The Texas Classroom Teacher Association never supported the teacher evaluation component of the state waiver. The Texas State Teachers Association is no fan of how the feds want to see states evaluate their teachers.

“TSTA is opposed to the mandatory use of student growth measures, such as value-added modeling based on test scores,” said spokesman Clay Robison. “It seems as if the Education Department is insisting on such a mandate, although the overwhelming body of scientific research indicates it is a terribly flawed way to evaluate teachers.”

So what happens if the waiver goes away? If the waiver requests are reversed, these are the implications:

Title I funding will be limited to schools and not district programs. Federal standards would define required Adequate Yearly Progress rather than state performance targets. Federal intervention direction would override state-constructed intervention programs, including limits on assisting schools with limited poverty. Small and rural school districts would be stripped of specific assistance funds if they fail to meet Adequate Yearly Progress. And, of course, it requests latitude for local school districts to develop their own improvement plans regarding highly qualified teachers.

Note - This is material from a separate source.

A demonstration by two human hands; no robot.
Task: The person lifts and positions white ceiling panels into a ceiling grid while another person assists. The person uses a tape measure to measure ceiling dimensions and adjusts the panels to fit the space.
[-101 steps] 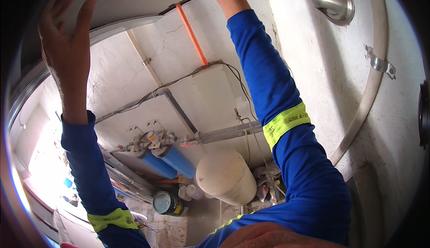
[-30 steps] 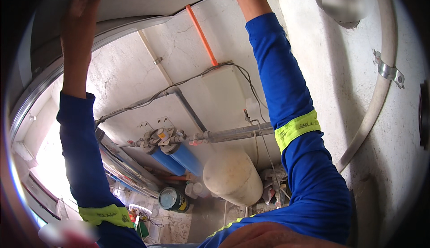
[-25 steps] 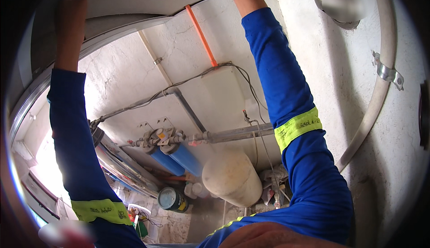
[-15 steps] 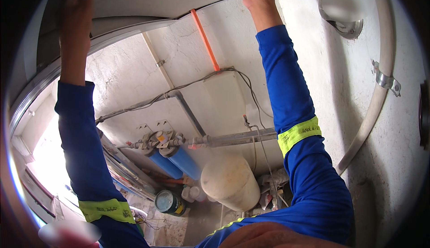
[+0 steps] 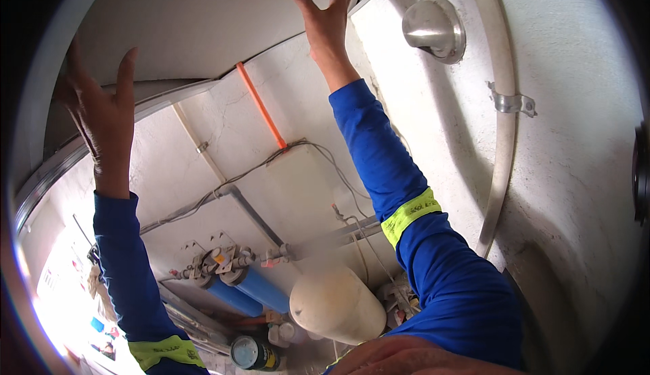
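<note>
Got flat panel (image 5: 196, 19) overhead, across upper left, above pale wall (image 5: 291, 84). Looks wide, smooth, plain, dull grey; darker toward left. Meets thin dark line near orange pipe (image 5: 261, 106), then curved metal strip (image 5: 156, 105). Raised against it: left hand (image 5: 107, 118) and right hand (image 5: 328, 30), well apart, both with thumb spread away from fingers. Can't tell if touching panel. Hard to make out: left fingertips, sunk in shadow. At top edge of view: right fingertips, partly cut off. Also cut off: panel's far end. Blurred: stretch of grey pipe (image 5: 369, 227) above cream tank (image 5: 335, 307). Partly hidden behind blue sleeve (image 5: 450, 300): tank's lower right.
</note>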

In other words, failure strips the state of the autonomy to label and address failing schools. Local control is a top issue of school administrators, and it is unlikely Williams would get a warm reception Tuesday the Texas Association of School Administrator’s Midwinter Conference if he proposed bowing to federal pressure.

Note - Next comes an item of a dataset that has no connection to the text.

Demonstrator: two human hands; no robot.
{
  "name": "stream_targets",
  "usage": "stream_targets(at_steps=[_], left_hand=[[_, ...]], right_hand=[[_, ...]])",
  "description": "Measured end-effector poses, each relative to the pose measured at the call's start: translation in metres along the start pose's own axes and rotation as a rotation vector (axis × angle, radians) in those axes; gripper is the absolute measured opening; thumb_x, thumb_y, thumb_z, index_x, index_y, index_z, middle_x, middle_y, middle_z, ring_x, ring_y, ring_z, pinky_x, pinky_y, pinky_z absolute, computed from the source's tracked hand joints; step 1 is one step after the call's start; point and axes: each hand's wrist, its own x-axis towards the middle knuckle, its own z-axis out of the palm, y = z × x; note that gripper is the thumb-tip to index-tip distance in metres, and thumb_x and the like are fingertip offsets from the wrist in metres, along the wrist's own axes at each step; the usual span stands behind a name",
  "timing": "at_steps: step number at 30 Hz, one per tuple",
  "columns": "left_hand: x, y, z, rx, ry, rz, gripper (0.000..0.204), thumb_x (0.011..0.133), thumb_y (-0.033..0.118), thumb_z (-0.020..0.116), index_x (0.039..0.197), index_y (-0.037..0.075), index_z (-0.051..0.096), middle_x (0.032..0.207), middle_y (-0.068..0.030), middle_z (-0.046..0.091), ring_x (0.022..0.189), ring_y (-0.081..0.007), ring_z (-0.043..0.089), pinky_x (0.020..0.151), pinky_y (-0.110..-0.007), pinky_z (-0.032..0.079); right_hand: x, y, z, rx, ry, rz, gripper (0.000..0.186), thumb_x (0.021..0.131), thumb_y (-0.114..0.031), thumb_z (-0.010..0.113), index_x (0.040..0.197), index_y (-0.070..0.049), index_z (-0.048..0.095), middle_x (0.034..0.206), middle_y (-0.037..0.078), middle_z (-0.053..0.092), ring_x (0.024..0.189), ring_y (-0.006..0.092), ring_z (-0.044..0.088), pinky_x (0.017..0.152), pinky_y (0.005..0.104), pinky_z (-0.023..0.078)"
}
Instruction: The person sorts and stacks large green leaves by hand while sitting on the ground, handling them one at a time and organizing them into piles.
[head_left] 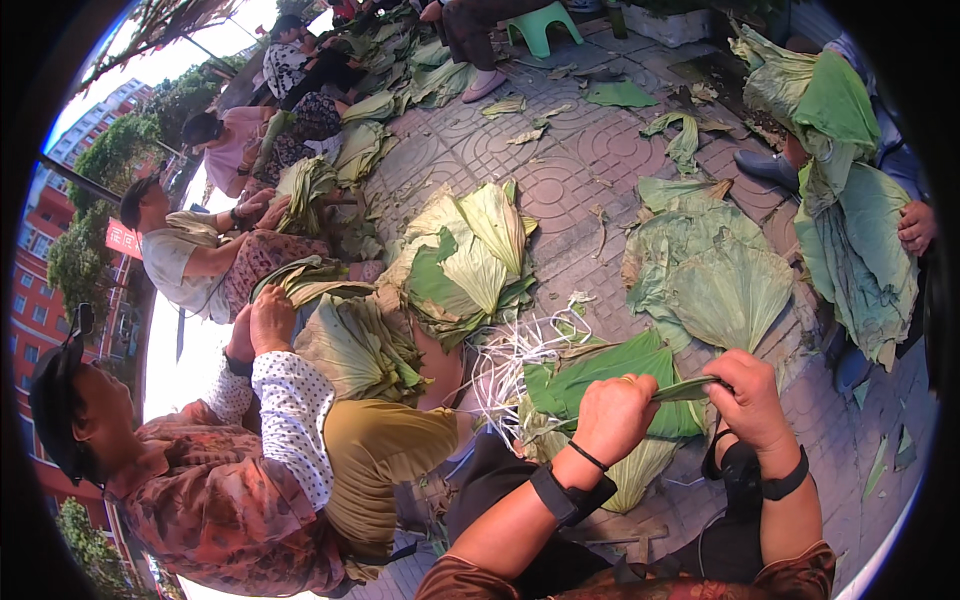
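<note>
A green folded lotus leaf (684,390) is stretched between my two hands, its edge narrow toward me. My left hand (614,412) is closed round one end, knuckles up. At the other end my right hand (748,388) pinches the leaf between thumb and fingers. Just beyond and below them, over my lap, a broad green leaf (590,375) lies spread over paler, yellowish leaves (640,474). A tangle of white string (515,362) lies left of this pile, near the neighbour's knee.
Beyond my hands a stack of dry leaves (728,290) rests on the patterned paving (575,215); another pile (470,250) lies farther left. A co-worker (230,480) sits close on my left, handling leaves. Several people sit beyond. At right a person holds hanging leaves (850,240). A green stool (545,28) stands far back.
</note>
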Motion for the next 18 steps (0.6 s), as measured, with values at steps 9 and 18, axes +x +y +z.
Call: stream_targets(at_steps=[9,18], left_hand=[[0.003,-0.001,0.004,0.055,-0.025,-0.095,0.010,0.061,0.015,0.055,0.064,0.006,0.049,0.058,-0.0109,0.050,0.054,-0.0283,0.050,0.047,-0.036,0.039],[0.006,0.015,0.004,0.058,-0.056,-0.087,0.009,0.062,0.015,0.055,0.064,0.008,0.050,0.060,-0.0101,0.052,0.055,-0.0278,0.051,0.048,-0.035,0.039]], right_hand=[[0.001,0.032,-0.027,-0.052,0.224,0.079,0.009,0.059,-0.002,0.052,0.068,-0.003,0.051,0.060,0.009,0.046,0.052,0.0211,0.047,0.047,0.0262,0.036],[-0.009,0.066,-0.046,-0.299,0.310,0.151,0.008,0.060,-0.011,0.053,0.066,-0.007,0.051,0.061,0.008,0.048,0.057,0.0244,0.049,0.050,0.0314,0.038]])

“Having the feds dictate how we evaluate teachers should be done at the local level,” said TASA’s Amy Beneski. “We’re already calling for fewer high stakes tests. If there’s any movement afoot in DC to scale back local control, we would oppose it.”

Even Sandy Kress, who helped author No Child Left Behind, has his doubts about the department’s authority to dictate waiver terms.

“I agree with many of the solid teacher effectiveness policies out there, but it was quite a stretch for Duncan to do this under the law,” Kress said.

Texas’ saving grace, somewhat ironically, may come from a Republican-controlled Congress. Sen. Lamar Alexander, the new chair of the US Senate Education Labor and Pensions committee, told state lawmakers in December that education decisions are best left to the states. He promised to have a reauthorization bill for No Child Left Behind, seven years overdue, to the Senate floor by May.

The inability of Congress to act has forced waivers, and those waivers have created an unintended result: too much federal control over school activities.

“The Secretary has told states what their academic standards should be, how states should measure the progress of students toward those standards, what constitutes failure for schools and what the consequences of failure are, how to fix low-performing schools, and how to evaluate teachers,” Alexander said at a hearing on a draft bill presented in committee this month. “The Department has become, in effect, a national school board. Or, as one teacher told me, it has become a national Human Resources Department for 100,000 public schools.”

That sounds a whole lot like Gov. Perry’s position. Perry never retreated from his stance that the conditions put on Duncan’s grants amounted to “federal overreach” by setting curriculum standards that rightly belonged in the purview of the State Board of Education.

Meanwhile, Williams has tried to put a positive spin on the latest rejection, promising to put together a stakeholder group to come to some common ground on the teacher and principal evaluation issue. The agency has spent the last two years piloting its own overhauled teacher evaluation system. Under law, TEA can offer the system to school districts, but it can’t dictate that districts use it.

On the Hill, the Senate education committee alone has had two-dozen hearings on the reauthorization of No Child Left Behind. The chances may be better that it will pass this time around thanks to the fact that both chambers are now controlled by Republicans.